Enquanto o sr. Jair Bolsonaro finge (e mal) ser um
presidente da República preocupado com o destino de todos os brasileiros, e não
só com o dele e o dos que estão no seu círculo afetivo, o Brasil ultrapassou a
marca de 12 mil mortos por covid-19 no início desta semana. Já são quase 178
mil casos confirmados da doença no País, fora a subnotificação.
Em vez de demonstrar empatia e juízo diante de um quadro tão
desolador, Bolsonaro reforçou sua opção pela afronta e pela irresponsabilidade.
Sem apresentar à Nação qualquer planejamento seguro para a retomada das
atividades econômicas, o presidente tornou a vociferar contra governadores que
mantêm a quarentena em seus Estados e exigiu, em termos rasteiros, a imediata
volta ao trabalho. “O povo tem de voltar a trabalhar. Quem não quiser trabalhar
que fique em casa, porra. Ponto final”, disse Bolsonaro à saída do Palácio da
Alvorada na manhã de ontem, para delírio da meia dúzia de apoiadores que batem
ponto no local.
Autoridades em saúde pública alertam que o ritmo de
crescimento do número de óbitos por covid-19 no Brasil é bastante similar ao
dos EUA, país que hoje lidera o triste ranking de vítimas fatais do novo
coronavírus, com mais de 83 mil mortos. A continuar assim, não é improvável,
dizem os especialistas, que o Brasil iguale ou até ultrapasse essa nada honrosa
posição, a depender das medidas de combate à pandemia que sejam adotadas no
País. A partir da confirmação do primeiro óbito (26/2), o País levou 74 dias
para atingir a marca de 10 mil mortes. Os EUA, 73 dias. Embora esta diferença
de apenas um dia seja desprezível, conta em desfavor do Brasil o fato de o
primeiro óbito nos EUA ter ocorrido mais de um mês antes (22/1). Ou seja, ao
que parece, o novo coronavírus matou mais rápido aqui do que lá, por uma série
de razões.
De acordo com uma projeção feita pelo Instituto de Métricas
e Avaliação de Saúde (IHME, na sigla em inglês) da Universidade de Washington,
o País deverá chegar a agosto com quase 90 mil mortos em decorrência da
covid-19, caso o porcentual de cidadãos que se mantêm em isolamento não
aumente. Independentemente dos números projetados, que variam a depender da
instituição e da metodologia, é dever do Estado, em todas as esferas de
governo, e da sociedade agir, cada um na medida de suas responsabilidades, para
evitar que as projeções mais funestas se tornem realidade.

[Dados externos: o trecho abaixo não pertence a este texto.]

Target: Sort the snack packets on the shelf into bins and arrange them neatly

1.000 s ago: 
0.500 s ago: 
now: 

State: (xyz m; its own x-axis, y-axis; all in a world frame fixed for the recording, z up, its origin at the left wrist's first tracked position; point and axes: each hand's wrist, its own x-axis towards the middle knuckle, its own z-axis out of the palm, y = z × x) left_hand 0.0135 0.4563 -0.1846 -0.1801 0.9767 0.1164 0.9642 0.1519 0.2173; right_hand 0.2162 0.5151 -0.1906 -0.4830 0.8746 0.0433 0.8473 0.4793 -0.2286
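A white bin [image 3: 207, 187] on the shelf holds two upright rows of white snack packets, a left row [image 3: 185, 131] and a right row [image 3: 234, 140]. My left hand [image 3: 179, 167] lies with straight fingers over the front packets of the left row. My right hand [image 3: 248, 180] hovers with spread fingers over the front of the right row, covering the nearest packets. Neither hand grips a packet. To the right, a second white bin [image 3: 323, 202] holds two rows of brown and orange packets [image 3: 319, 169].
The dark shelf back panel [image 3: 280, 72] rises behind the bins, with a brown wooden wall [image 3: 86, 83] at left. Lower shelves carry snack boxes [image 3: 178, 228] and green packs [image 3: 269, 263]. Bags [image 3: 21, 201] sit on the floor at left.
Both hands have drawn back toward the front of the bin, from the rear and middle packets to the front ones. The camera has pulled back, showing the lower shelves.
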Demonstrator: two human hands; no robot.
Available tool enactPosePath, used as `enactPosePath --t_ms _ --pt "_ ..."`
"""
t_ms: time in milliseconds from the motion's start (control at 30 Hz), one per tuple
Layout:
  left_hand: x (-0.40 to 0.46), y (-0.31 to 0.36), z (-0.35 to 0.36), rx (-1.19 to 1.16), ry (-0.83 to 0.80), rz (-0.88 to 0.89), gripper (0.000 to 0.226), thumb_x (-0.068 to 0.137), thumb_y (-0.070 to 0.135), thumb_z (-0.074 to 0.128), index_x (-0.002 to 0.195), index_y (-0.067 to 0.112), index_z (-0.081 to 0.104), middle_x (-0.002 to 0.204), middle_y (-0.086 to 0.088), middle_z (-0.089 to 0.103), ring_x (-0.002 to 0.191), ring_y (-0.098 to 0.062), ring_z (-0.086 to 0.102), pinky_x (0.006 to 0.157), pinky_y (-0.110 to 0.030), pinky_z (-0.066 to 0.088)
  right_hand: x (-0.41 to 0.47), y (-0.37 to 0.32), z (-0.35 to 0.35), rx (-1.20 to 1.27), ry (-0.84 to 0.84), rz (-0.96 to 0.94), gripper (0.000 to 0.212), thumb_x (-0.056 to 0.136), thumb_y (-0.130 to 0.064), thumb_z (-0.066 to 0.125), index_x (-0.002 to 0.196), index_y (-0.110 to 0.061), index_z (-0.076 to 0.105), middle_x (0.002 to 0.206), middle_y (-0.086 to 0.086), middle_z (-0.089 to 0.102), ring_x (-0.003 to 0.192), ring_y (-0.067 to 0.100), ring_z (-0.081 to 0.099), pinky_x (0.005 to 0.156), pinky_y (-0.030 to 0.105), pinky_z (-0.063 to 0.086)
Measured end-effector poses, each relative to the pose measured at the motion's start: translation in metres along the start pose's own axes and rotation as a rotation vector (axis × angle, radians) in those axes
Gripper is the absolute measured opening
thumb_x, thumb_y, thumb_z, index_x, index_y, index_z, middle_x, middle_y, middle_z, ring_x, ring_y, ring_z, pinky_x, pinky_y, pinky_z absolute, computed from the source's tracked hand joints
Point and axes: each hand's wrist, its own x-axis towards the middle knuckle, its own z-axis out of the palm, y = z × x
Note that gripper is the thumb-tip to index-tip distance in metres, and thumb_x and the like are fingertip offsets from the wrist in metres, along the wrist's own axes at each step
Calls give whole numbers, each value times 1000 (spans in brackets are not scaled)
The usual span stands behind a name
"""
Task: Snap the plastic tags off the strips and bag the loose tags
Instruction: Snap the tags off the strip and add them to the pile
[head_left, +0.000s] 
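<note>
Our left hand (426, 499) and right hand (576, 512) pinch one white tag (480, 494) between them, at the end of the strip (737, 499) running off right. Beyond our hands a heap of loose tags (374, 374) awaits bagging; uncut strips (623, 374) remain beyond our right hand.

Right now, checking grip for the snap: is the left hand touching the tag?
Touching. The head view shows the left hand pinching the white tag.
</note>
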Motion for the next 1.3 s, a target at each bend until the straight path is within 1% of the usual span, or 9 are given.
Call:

É chocante ver ruas País afora apinhadas de gente, como se
um vírus potencialmente mortal não estivesse em franca disseminação. Municípios
que decidiram flexibilizar as regras de isolamento observaram um salto no
número de casos de covid-19. Não é hora de relaxar. Mínimos descuidos podem ser
fatais. “Estou vendo governadores ameaçarem a população com lockdown (bloqueio
total). Isso é um absurdo”, reclamou o presidente Bolsonaro. Não é, caso as
medidas adotadas até agora pelos governos locais para preservar a saúde das
pessoas e a capacidade de atendimento do sistema público de saúde se mostrem
ineficazes.
O País já vive as agruras das crises sanitária e econômica
sem precedentes na história recente. Incapaz de ajudar, por má vontade e
incompetência, Bolsonaro ainda atrapalha ao adicionar ao quadro uma crise
política e federativa. O presidente ameaçou processar os governadores e
prefeitos que insistem em ser responsáveis e ignoram os decretos inconsequentes
que brotam do Palácio do Planalto. A autonomia dos entes federativos para tomar
as ações necessárias ao combate à pandemia foi reconhecida pelo STF.
O continente americano ultrapassou a Europa em número de casos confirmados de covid-19. Os EUA têm 1,4 milhão de infectados. O Brasil, quase 178 mil. Os dois países representam 85% dos casos registrados nas Américas. Tamanha concentração de casos não é coincidência. Tanto Donald Trump como Jair Bolsonaro, este praticamente um ventríloquo daquele, desde o primeiro momento desdenharam do potencial ofensivo do novo coronavírus e fazem de tudo para sobrepor seus interesses particulares ao interesse público. Mal ou bem, os EUA já passaram pela fase mais crítica da pandemia. Triste Brasil.